Película de utopías y realidades, de tensiones y grietas, de construcción y derrumbe. Película-díptico de ecologismo casi distópico vs capitalismo depredador. Película de silencios, de música y mutismo, de decisiones tomadas ayer que, pese a mantenerse en la incógnita, determinan el hoy familiar. Película de equilibrios frágiles (la misma Akl reconoce la fantasía escapista de la familia) que propone la reconstrucción desde la verdad y la compasión. Película de matices ante la que sonreír con delicadeza y dolor. Película drama-doméstico y película denuncia-social. Película de personajes magnéticos y película de mundos confrontados ante los que es imposible no sentirse interpelado y tomar partido. Película en la que la resistencia íntima es el último bastión contra el sinsentido del mercantilismo exacerbado.
Un-dos-tres-cuatro-cinco-seis…, ojos cerrados, y así hasta cuarenta y cuatro.
Costa Brava, Lebanon. Mounia Akl, 2021. Ganadora de diversos premios en los festivales de cine de Sevilla, Londres y Toronto.
Coda 1: Sí, Wallid es un personaje muy cercano al doctor Allie Fox (Harrison Ford) de La costa de los mosquitos (Peter Weir, 1986), aquel que arrastró a su familia a la jungla para evitar la contaminación consumista.

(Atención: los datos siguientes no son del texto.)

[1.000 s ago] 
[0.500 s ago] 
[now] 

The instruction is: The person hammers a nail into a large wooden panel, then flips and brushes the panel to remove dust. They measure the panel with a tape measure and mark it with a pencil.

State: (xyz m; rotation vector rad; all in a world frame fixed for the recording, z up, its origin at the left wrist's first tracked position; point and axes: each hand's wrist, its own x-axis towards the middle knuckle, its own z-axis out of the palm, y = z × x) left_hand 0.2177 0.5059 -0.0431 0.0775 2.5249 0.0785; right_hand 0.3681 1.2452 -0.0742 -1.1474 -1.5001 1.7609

Coda 2: Sí, Wallid también recuerda al Ben (Viggo Montersen) de Captain fantastic (Matt Ross, 2016), con su familia instalada, previa voluntad aislacionista, en una utopía boscosa lejos del mundanal mundo.
Coda 3: Y sí, Costa Brava, Líbano (con la participación de la catalana Clara Roquet en el guión) tiene también nexos de unión con Alcarràs (Carla Simón, 2022) en el modo en que tratan la pérdida de un modelo de mundo y el deseo irreductible (del protagonista) de recuperarlo.